▸ **WHAT TO WORK ON**: Wherever the line with "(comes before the" sits in the listing below, transcribe from it up to and including the line with "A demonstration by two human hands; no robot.", exactly, and leave the remaining lines out.

▸ **GIVEN INFORMATION**:
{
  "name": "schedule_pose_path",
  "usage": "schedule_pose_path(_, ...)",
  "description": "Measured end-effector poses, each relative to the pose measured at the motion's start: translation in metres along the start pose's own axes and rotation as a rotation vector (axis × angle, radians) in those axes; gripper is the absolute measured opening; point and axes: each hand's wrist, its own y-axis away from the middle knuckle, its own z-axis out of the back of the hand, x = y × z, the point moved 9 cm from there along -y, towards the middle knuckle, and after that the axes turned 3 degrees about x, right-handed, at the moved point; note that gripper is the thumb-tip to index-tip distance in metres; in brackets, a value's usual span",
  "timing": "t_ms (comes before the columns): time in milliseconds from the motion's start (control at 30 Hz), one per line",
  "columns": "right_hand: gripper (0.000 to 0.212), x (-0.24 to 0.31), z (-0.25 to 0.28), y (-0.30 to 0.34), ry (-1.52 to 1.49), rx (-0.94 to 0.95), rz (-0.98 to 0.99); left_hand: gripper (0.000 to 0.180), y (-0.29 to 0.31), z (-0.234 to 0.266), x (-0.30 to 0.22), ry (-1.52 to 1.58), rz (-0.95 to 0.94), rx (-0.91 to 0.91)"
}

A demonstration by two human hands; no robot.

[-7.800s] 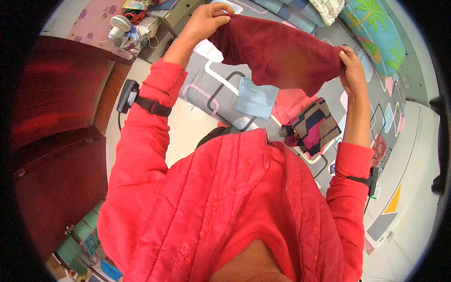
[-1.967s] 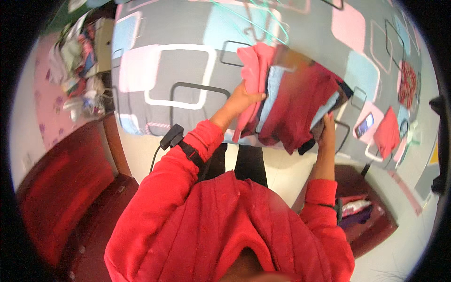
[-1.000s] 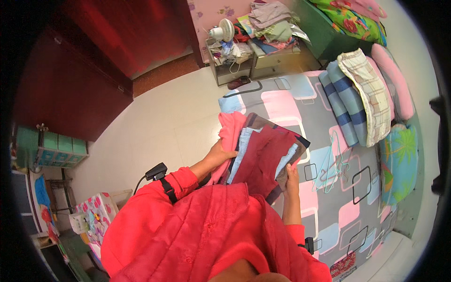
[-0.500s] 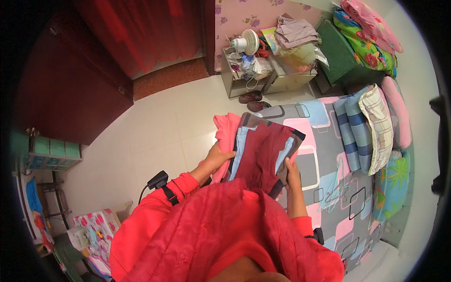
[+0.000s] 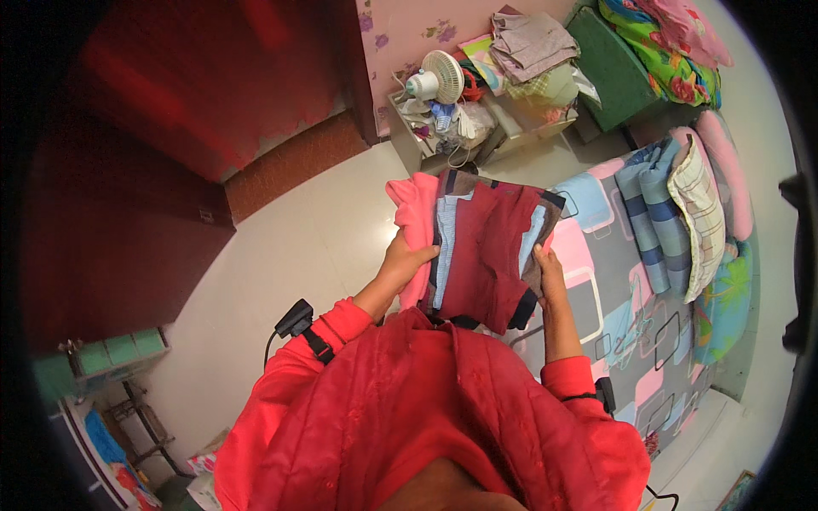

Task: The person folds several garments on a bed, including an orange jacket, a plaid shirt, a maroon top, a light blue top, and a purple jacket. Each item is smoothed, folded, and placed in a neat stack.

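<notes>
The pile of clothes [image 5: 487, 243] is held in the air in front of the red jacket [image 5: 328, 409], partly above the edge of the bed [image 5: 586, 300]. The left hand [image 5: 399, 264] is closed on its left side, where the pink cloth [image 5: 416, 209] lies, and the right hand [image 5: 550, 271] is closed on its right side; the two hands are well apart, with the pile between them. The clothes look soft and rather light, I think, not fragile and not very slippery, but without stiffness, so the middle may sag and the loose lower edge of the maroon cloth [image 5: 477, 264] may slide. A good hold seems to be at both sides, with support from below. The bed has a grey patterned cover, and at its far side are a folded blue blanket [image 5: 665, 217] and a pale checked pillow [image 5: 700, 221]. Beyond the shiny floor [image 5: 290, 255], a small fan [image 5: 436, 78] is near the wall.
</notes>
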Motion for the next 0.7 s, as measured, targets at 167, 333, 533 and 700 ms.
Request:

▸ **ANSWER SECTION**:
  "timing": "t_ms (comes before the columns): time in milliseconds from the motion's start (control at 30 Hz), one per line",
  "columns": "right_hand: gripper (0.000 to 0.212), x (-0.24 to 0.31), z (-0.25 to 0.28), y (-0.30 to 0.34), ry (-1.52 to 1.49), rx (-0.94 to 0.95), rz (-0.98 to 0.99); left_hand: gripper (0.000 to 0.180), y (-0.29 to 0.31), z (-0.234 to 0.266), x (-0.30 to 0.22), ry (-1.52 to 1.58), rz (-0.95 to 0.94), rx (-0.91 to 0.91)"
}

A demonstration by two human hands; no robot.

There is nothing more to the exercise.